» REQUIREMENT:
The records follow. Copy them exactly, but omit the pictures.

[Records from a data source]
═══
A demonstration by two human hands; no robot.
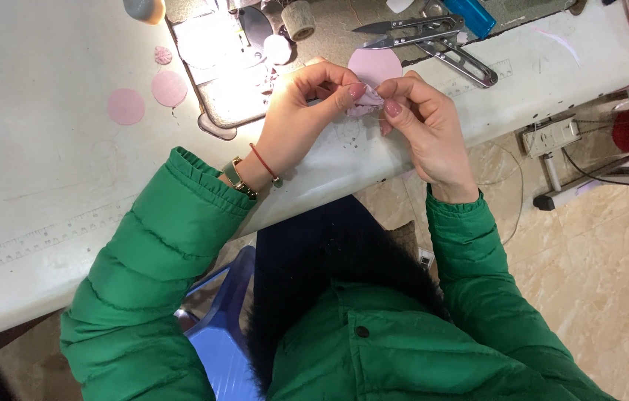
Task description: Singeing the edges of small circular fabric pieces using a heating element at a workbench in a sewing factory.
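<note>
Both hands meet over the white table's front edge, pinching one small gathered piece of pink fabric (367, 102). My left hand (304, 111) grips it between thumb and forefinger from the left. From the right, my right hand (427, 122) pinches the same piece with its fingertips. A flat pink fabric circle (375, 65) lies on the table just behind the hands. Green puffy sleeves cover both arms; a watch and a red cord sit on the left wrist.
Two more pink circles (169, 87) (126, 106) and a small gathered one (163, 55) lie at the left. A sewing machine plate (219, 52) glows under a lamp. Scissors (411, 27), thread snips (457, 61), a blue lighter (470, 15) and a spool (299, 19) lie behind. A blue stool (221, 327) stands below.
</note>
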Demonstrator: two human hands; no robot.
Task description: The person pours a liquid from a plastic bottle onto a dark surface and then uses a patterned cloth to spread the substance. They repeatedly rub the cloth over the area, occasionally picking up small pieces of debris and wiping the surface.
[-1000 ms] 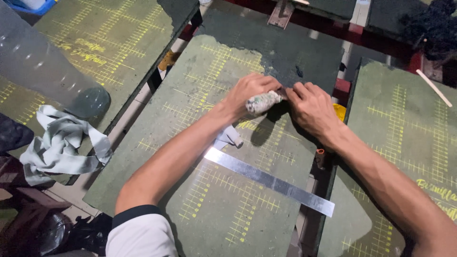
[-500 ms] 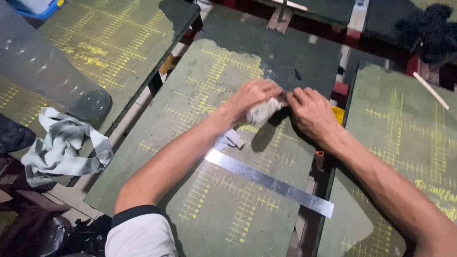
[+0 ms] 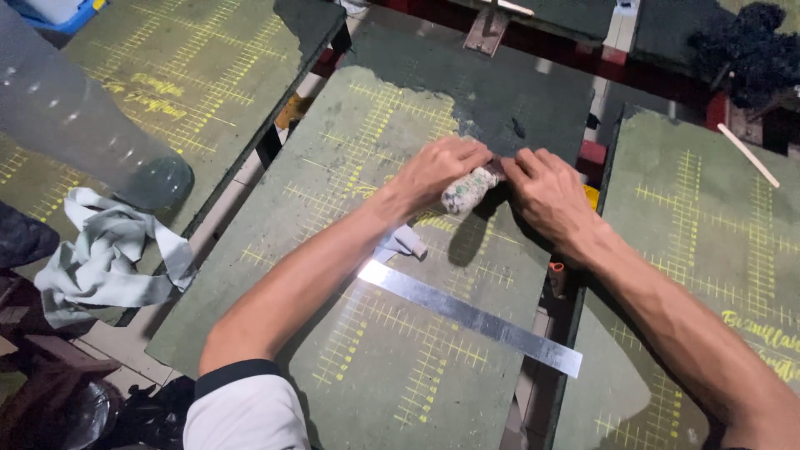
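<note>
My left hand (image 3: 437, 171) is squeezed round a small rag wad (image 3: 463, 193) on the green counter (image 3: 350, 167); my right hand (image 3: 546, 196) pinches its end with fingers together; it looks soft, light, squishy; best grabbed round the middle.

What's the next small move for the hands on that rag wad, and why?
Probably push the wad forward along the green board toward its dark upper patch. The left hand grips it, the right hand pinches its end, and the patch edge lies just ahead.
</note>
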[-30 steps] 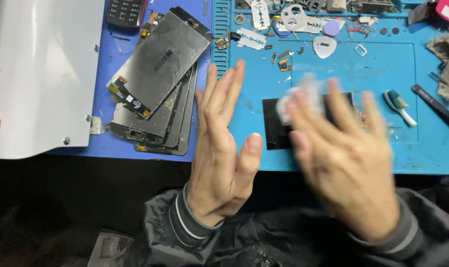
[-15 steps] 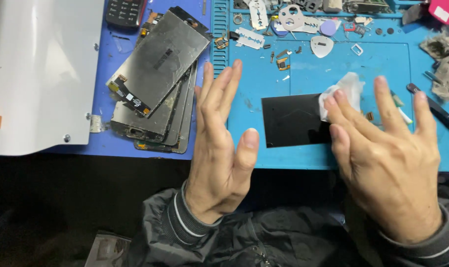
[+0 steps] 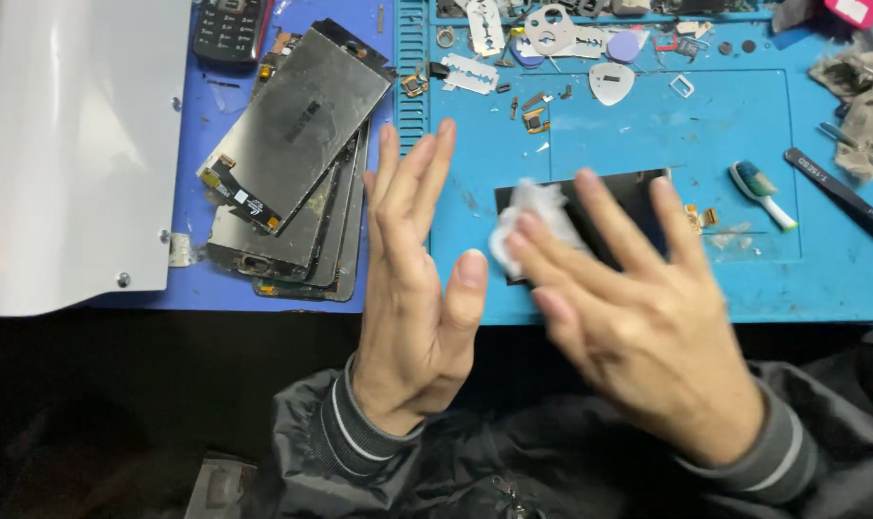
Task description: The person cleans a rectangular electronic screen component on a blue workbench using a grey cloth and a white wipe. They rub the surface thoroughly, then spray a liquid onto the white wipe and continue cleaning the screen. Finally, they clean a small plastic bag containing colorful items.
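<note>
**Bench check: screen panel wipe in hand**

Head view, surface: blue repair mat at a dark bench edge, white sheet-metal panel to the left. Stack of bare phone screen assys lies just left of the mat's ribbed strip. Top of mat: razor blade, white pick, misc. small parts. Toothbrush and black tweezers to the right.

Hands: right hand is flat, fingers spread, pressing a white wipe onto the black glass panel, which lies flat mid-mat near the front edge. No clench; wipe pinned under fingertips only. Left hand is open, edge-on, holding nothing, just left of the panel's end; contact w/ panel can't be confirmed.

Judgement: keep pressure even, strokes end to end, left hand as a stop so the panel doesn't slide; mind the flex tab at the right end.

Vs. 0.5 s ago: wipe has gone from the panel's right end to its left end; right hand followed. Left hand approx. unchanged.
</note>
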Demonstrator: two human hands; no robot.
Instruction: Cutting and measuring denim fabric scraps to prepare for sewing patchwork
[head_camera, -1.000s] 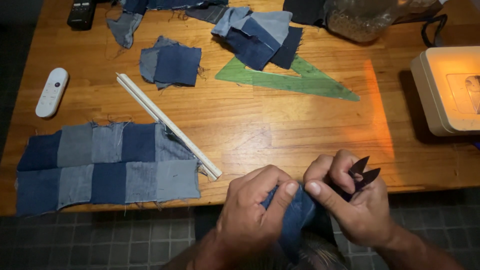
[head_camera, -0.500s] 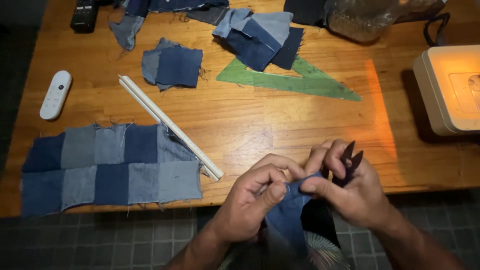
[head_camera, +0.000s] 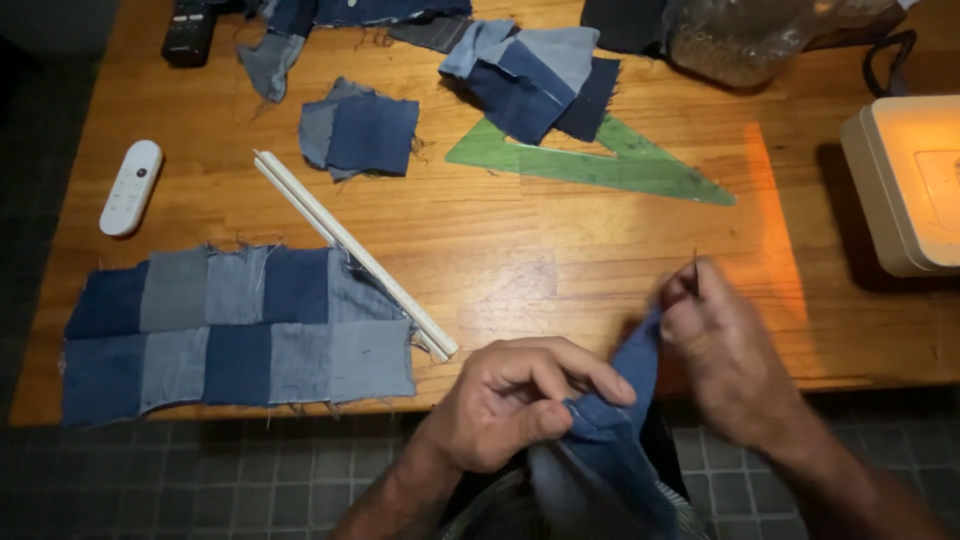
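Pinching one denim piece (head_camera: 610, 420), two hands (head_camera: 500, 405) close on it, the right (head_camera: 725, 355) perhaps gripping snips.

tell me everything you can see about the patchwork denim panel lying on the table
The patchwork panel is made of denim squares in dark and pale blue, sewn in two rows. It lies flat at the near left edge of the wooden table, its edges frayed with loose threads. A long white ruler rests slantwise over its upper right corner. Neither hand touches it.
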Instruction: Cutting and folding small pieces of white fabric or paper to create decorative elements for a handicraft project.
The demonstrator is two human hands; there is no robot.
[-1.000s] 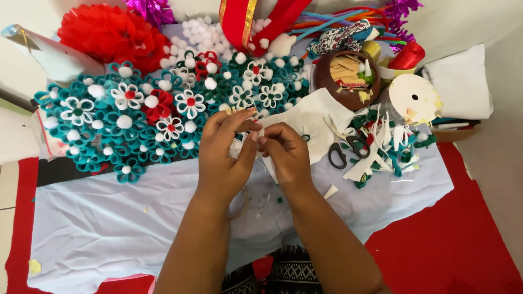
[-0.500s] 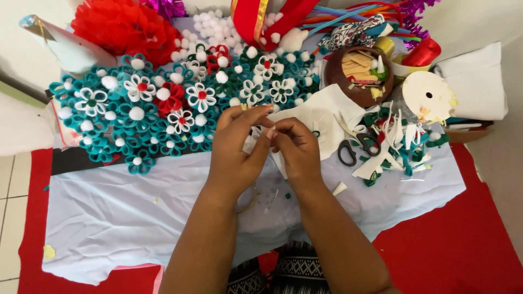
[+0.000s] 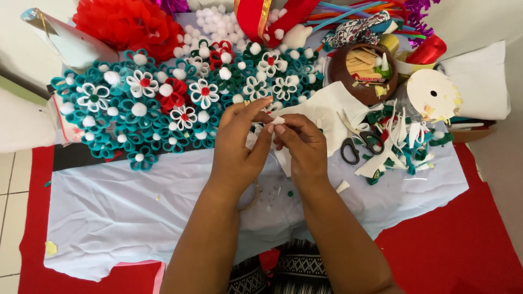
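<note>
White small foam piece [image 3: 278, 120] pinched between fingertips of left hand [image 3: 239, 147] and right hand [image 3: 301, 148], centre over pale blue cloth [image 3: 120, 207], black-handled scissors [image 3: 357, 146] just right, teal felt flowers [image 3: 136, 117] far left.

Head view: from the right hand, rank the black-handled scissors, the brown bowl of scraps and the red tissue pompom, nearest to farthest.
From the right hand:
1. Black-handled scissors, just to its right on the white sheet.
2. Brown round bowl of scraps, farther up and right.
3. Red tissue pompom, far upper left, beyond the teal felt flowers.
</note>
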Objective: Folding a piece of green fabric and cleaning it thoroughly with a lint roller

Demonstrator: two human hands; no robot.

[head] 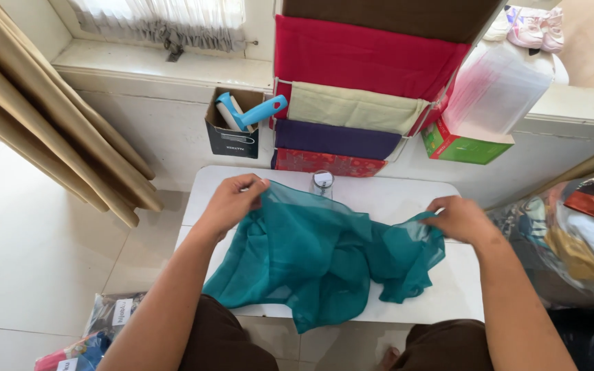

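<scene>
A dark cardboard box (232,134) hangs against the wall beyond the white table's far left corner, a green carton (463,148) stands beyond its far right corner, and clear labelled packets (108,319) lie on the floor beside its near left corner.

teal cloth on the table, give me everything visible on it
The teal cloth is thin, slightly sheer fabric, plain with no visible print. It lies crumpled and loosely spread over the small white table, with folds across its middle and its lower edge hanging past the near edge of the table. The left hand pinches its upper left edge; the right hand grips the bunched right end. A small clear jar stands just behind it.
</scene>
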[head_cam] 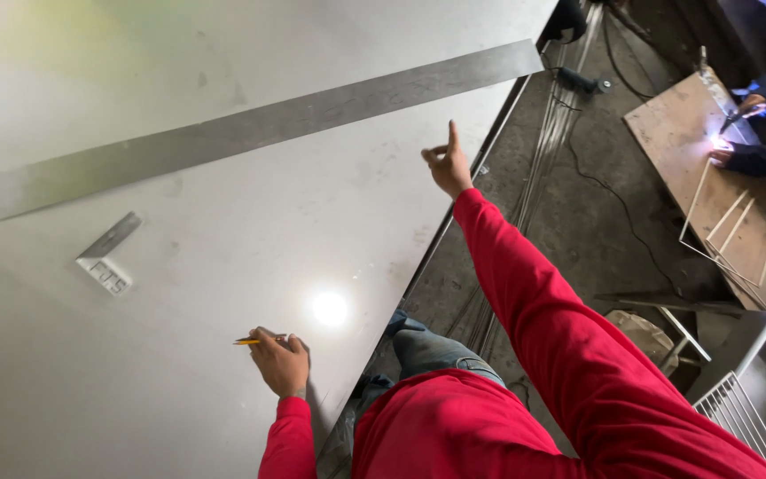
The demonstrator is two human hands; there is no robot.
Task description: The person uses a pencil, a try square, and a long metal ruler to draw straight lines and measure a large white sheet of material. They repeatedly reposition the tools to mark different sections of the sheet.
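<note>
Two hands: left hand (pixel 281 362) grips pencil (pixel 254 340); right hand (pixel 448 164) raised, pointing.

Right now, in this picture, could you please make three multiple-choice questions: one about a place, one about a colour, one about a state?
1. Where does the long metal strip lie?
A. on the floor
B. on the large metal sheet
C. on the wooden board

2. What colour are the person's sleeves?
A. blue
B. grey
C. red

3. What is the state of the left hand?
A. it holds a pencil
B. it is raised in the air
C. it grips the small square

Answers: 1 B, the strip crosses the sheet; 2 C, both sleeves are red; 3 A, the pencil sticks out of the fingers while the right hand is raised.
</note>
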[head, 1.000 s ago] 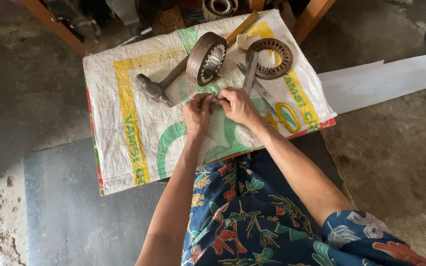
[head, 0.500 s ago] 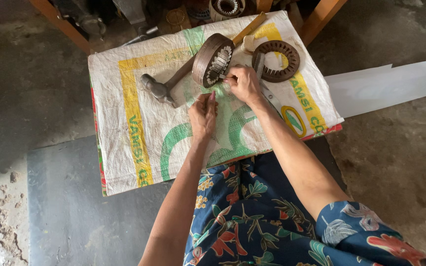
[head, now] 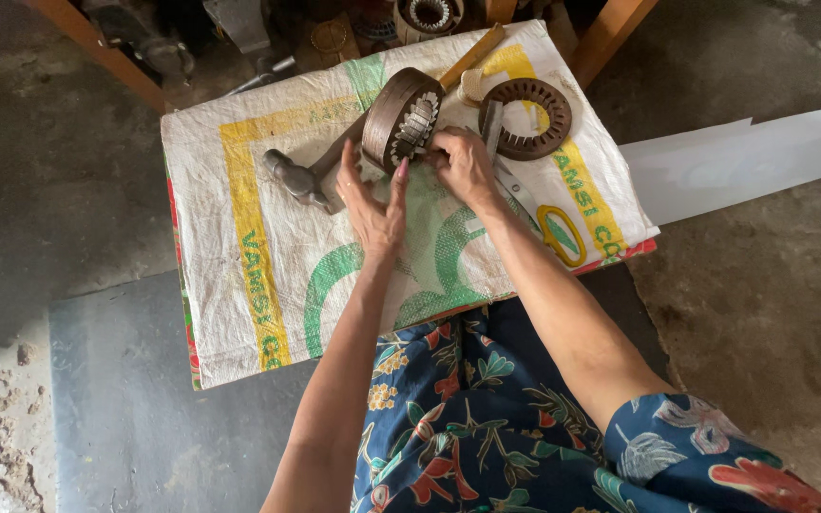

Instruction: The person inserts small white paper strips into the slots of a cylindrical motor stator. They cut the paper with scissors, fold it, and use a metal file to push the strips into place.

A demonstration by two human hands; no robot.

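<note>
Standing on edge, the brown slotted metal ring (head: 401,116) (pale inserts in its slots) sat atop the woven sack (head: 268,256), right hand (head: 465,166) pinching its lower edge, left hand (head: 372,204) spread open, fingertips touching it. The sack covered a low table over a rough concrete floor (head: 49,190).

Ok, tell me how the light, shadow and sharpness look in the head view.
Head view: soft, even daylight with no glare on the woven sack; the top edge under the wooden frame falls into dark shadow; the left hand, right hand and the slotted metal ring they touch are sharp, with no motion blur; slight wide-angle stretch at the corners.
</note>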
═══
» EXERCISE ANSWER:
A demonstration by two human hands; no robot.
Task description: Singeing the edges of small circular fabric pieces using a heating element at a workbench in a sewing factory.
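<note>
Both hands meet over the white table's front edge, pinching one small gathered piece of pink fabric (367, 102). My left hand (304, 111) grips it between thumb and forefinger from the left. From the right, my right hand (427, 122) pinches the same piece with its fingertips. A flat pink fabric circle (375, 65) lies on the table just behind the hands. Green puffy sleeves cover both arms; a watch and a red cord sit on the left wrist.
Two more pink circles (169, 87) (126, 106) and a small gathered one (163, 55) lie at the left. A sewing machine plate (219, 52) glows under a lamp. Scissors (411, 27), thread snips (457, 61), a blue lighter (470, 15) and a spool (299, 19) lie behind. A blue stool (221, 327) stands below.
</note>
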Demonstrator: two human hands; no robot.
Task description: The person pours a liquid from a plastic bottle onto a dark surface and then uses a patterned cloth to spread the substance. They repeatedly rub the cloth over the area, occasionally picking up small pieces of debris and wiping the surface.
[-1000 ms] 
[-500 ms] 
[+0 ms] 
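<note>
My left hand (image 3: 437, 171) is squeezed round a small rag wad (image 3: 463, 193) on the green counter (image 3: 350, 167); my right hand (image 3: 546, 196) pinches its end with fingers together; it looks soft, light, squishy; best grabbed round the middle.

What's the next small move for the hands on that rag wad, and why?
Probably push the wad forward along the green board toward its dark upper patch. The left hand grips it, the right hand pinches its end, and the patch edge lies just ahead.
</note>
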[-30 steps] 
[-15 steps] 
[+0 steps] 
Task description: The person cleans a rectangular electronic screen component on a blue workbench using a grey cloth and a white wipe. They rub the surface thoroughly, then spray a liquid onto the white wipe and continue cleaning the screen. Finally, they clean a small plastic bag containing colorful items.
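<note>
**Bench check: screen panel wipe in hand**

Head view, surface: blue repair mat at a dark bench edge, white sheet-metal panel to the left. Stack of bare phone screen assys lies just left of the mat's ribbed strip. Top of mat: razor blade, white pick, misc. small parts. Toothbrush and black tweezers to the right.

Hands: right hand is flat, fingers spread, pressing a white wipe onto the black glass panel, which lies flat mid-mat near the front edge. No clench; wipe pinned under fingertips only. Left hand is open, edge-on, holding nothing, just left of the panel's end; contact w/ panel can't be confirmed.

Judgement: keep pressure even, strokes end to end, left hand as a stop so the panel doesn't slide; mind the flex tab at the right end.

Vs. 0.5 s ago: wipe has gone from the panel's right end to its left end; right hand followed. Left hand approx. unchanged.
</note>
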Demonstrator: two human hands; no robot.
Instruction: Cutting and measuring denim fabric scraps to prepare for sewing patchwork
[head_camera, -1.000s] 
[head_camera, -0.500s] 
[head_camera, +0.000s] 
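Pinching one denim piece (head_camera: 610, 420), two hands (head_camera: 500, 405) close on it, the right (head_camera: 725, 355) perhaps gripping snips.

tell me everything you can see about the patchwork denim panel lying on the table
The patchwork panel is made of denim squares in dark and pale blue, sewn in two rows. It lies flat at the near left edge of the wooden table, its edges frayed with loose threads. A long white ruler rests slantwise over its upper right corner. Neither hand touches it.
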Instruction: Cutting and folding small pieces of white fabric or paper to create decorative elements for a handicraft project.
The demonstrator is two human hands; there is no robot.
[-1.000s] 
[-0.500s] 
[+0.000s] 
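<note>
White small foam piece [image 3: 278, 120] pinched between fingertips of left hand [image 3: 239, 147] and right hand [image 3: 301, 148], centre over pale blue cloth [image 3: 120, 207], black-handled scissors [image 3: 357, 146] just right, teal felt flowers [image 3: 136, 117] far left.

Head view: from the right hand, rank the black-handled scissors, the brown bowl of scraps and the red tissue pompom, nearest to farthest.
From the right hand:
1. Black-handled scissors, just to its right on the white sheet.
2. Brown round bowl of scraps, farther up and right.
3. Red tissue pompom, far upper left, beyond the teal felt flowers.
</note>
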Objective: Folding a piece of green fabric and cleaning it thoroughly with a lint roller

Demonstrator: two human hands; no robot.

[head] 

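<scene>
A dark cardboard box (232,134) hangs against the wall beyond the white table's far left corner, a green carton (463,148) stands beyond its far right corner, and clear labelled packets (108,319) lie on the floor beside its near left corner.

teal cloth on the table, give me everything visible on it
The teal cloth is thin, slightly sheer fabric, plain with no visible print. It lies crumpled and loosely spread over the small white table, with folds across its middle and its lower edge hanging past the near edge of the table. The left hand pinches its upper left edge; the right hand grips the bunched right end. A small clear jar stands just behind it.
</scene>
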[head_cam] 
The demonstrator is two human hands; there is no robot.
Task description: The person uses a pencil, a try square, and a long metal ruler to draw straight lines and measure a large white sheet of material. They repeatedly reposition the tools to mark different sections of the sheet.
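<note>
Two hands: left hand (pixel 281 362) grips pencil (pixel 254 340); right hand (pixel 448 164) raised, pointing.

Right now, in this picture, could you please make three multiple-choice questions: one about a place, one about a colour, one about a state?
1. Where does the long metal strip lie?
A. on the floor
B. on the large metal sheet
C. on the wooden board

2. What colour are the person's sleeves?
A. blue
B. grey
C. red

3. What is the state of the left hand?
A. it holds a pencil
B. it is raised in the air
C. it grips the small square

Answers: 1 B, the strip crosses the sheet; 2 C, both sleeves are red; 3 A, the pencil sticks out of the fingers while the right hand is raised.
</note>
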[head, 1.000 s ago] 
[head, 0.500 s ago] 
[head, now] 

Instruction: The person inserts small white paper strips into the slots of a cylindrical motor stator. They cut the paper with scissors, fold it, and use a metal file to push the strips into place.

A demonstration by two human hands; no robot.

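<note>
Standing on edge, the brown slotted metal ring (head: 401,116) (pale inserts in its slots) sat atop the woven sack (head: 268,256), right hand (head: 465,166) pinching its lower edge, left hand (head: 372,204) spread open, fingertips touching it. The sack covered a low table over a rough concrete floor (head: 49,190).

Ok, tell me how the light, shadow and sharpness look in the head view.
Head view: soft, even daylight with no glare on the woven sack; the top edge under the wooden frame falls into dark shadow; the left hand, right hand and the slotted metal ring they touch are sharp, with no motion blur; slight wide-angle stretch at the corners.
</note>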

Besides the given answer, there is nothing more to add.